One Big Breath And A Blazing Guitar: 2019’s Best Moments In Music

LISTEN 

BY TOM HUIZENGA & MARISSA LORUSSO

 

Cecilia Bartoli (left) and Adrianne Lenker of the band Big Thief (right)

Cecilia Bartoli (left) and Adrianne Lenker of the band Big Thief (right) CREDIT: Cecilia Bartoli (courtesy Decca Classics), Adrianne Lenker (Matt Cowan/Getty Images)

Adrianne Lenker is the guitarist and singer for the Brooklyn, N.Y.-based rock band Big Thief. Cecilia Bartoli is the Italian opera singer who thrives on neglected repertoire from the 18th century. The two women might seem like strange bedfellows, but they come together in our series titled “highly specific superlatives,” a kind of drilling down to some of the finest and most precise moments in the arts in 2019.

Bartoli wins the award for best and most beautiful single breath of singing, while Lenker wins for best guitar solo, as NPR Music’s Tom Huizenga and Marissa Lorusso explain to All Things Considered host Ailsa Chang.

Bartoli’s Big Breath

Tom Huizenga: It’s tough for people like you and me to simply hold our breath for 30 seconds, much less sing as beautifully as Bartoli does for nearly that long. It’s extraordinary how she floats the musical line, like a multi-colored ribbon of sound for a full 28 seconds without taking a breath.

Her exquisite shaping of the unbroken musical line is as smooth and flowing as a Bernini sculpture. She even throws in lovely little trills three-quarters of the way through.

The music is by Nicola Porpora, from the aria “La festa d’Imeneo” written in 1736 for the famous castrato singer named Farinelli, the rock star of his day. I’m always amazed at what the human voice can do in this highly trained state. Opera singers are the triathletes of the vocal world, having to project even the barest thread of tone way back to the balcony without a microphone and above an orchestra. That’s why I love opera.

Lenker’s Gritty Guitar

Marissa Lorusso: I’m not usually the kind of person who spends all year keeping an ear out for the best guitar solo. I feel like there can often be kind of showy maleness to guitar solos that aren’t really my speed. But the way Adrianne Lenker plays just blows me away.

The song “Not” starts with a really insistent churning feel. And when she’s singing, she’s tracing the outline of the absence of something. A lot of the lyrics start with the phrase, “It’s not.” Then about halfway through the song, it cracks open into a huge guitar solo.

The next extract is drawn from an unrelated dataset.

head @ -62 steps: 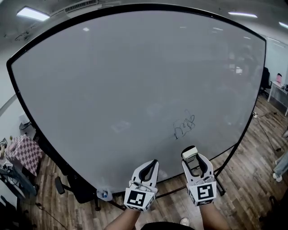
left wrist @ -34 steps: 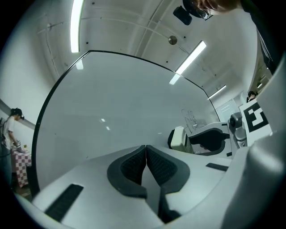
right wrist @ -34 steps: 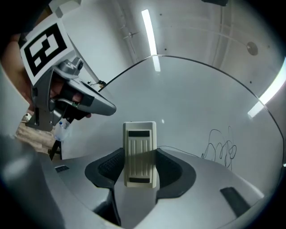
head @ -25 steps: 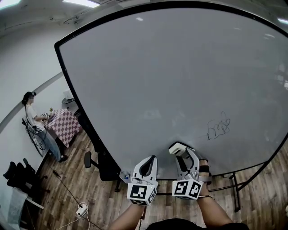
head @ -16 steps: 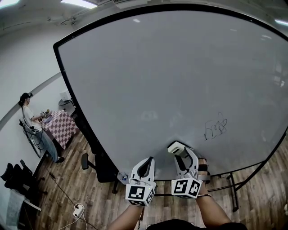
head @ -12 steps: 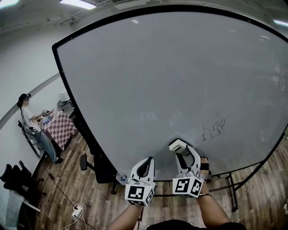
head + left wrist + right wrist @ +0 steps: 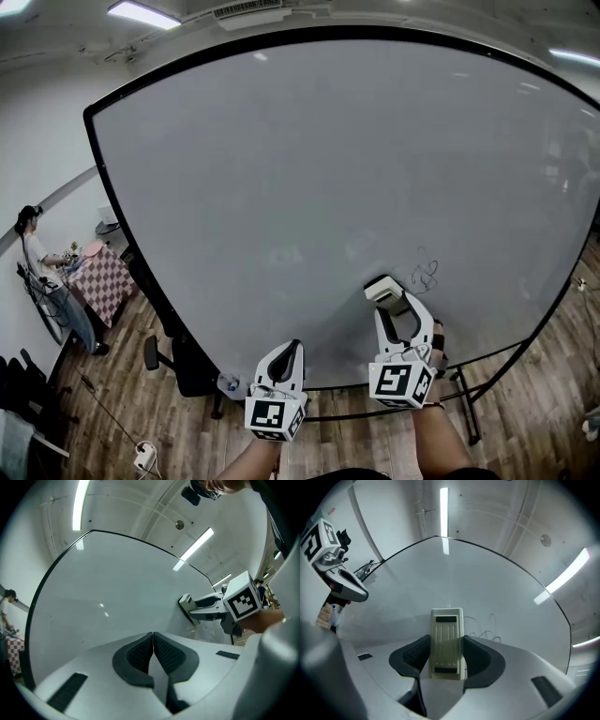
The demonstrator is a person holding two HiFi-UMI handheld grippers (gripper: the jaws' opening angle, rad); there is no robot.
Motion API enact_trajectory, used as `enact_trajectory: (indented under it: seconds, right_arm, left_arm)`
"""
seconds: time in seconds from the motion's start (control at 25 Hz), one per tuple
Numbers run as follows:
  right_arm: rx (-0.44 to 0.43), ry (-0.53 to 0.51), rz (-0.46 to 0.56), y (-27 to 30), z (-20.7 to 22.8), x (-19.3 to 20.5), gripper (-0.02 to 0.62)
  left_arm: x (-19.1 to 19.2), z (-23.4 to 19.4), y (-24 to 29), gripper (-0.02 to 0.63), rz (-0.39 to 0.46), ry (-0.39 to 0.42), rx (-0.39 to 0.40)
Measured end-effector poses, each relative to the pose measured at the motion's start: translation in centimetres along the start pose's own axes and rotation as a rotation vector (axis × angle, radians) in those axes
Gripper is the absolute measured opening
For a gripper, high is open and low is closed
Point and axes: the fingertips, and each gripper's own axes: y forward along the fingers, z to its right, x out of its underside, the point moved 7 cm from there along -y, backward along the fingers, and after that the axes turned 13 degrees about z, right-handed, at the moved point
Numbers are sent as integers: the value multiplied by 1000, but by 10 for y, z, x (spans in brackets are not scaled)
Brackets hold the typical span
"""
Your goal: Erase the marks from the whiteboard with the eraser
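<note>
A large whiteboard (image 7: 309,169) fills the head view. A small black scribble (image 7: 424,275) sits low on its right part and also shows in the right gripper view as thin scribble lines (image 7: 485,632). My right gripper (image 7: 386,298) is shut on a cream eraser (image 7: 383,290), held up close to the board just left of and below the scribble. From the right gripper's own camera the eraser (image 7: 447,641) stands upright between the dark pads. My left gripper (image 7: 289,352) hangs lower and to the left, shut with nothing in it (image 7: 153,641).
The board stands on a black frame with feet (image 7: 466,427) on a wooden floor. At far left a person (image 7: 39,267) sits by a checkered table (image 7: 98,281). A black chair (image 7: 178,361) stands under the board's left corner. A small bottle (image 7: 230,383) sits near the left gripper.
My right gripper has risen with the eraser and now sits closer to the scribble. The left gripper has dropped lower. The view has swung a little to the right.
</note>
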Motion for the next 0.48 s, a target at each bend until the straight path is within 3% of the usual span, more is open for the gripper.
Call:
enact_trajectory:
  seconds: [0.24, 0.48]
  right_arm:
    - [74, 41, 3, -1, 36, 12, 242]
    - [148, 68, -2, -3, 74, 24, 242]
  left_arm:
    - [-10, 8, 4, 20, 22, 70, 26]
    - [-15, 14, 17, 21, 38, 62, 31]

The Bartoli – Lenker Connection

“Adrianne Lenker is a trained guitarist,” Lorusso says. “She studied at Berklee College of Music and you can hear that she has that kind of technical guitar ability but she wants you to feel what she is feeling when she plays that solo. I think it’s the same in the [Bartoli] piece. It’s not just this incredible, virtuosic skill, but she’s really communicating a depth of emotional feeling in her performance.”

“I just love setting these two seemingly disparate pieces of music cheek by jowl, with Lenker killing that solo with all its steel and grime,” Huizenga says. “And then Bartoli with this pillowy soft, unbroken line of florid music. I think they’re both really shredding in their own singular way. And at the very least, they’re providing a moment of awesomeness that can only make you smile — and that is what music does at its best.”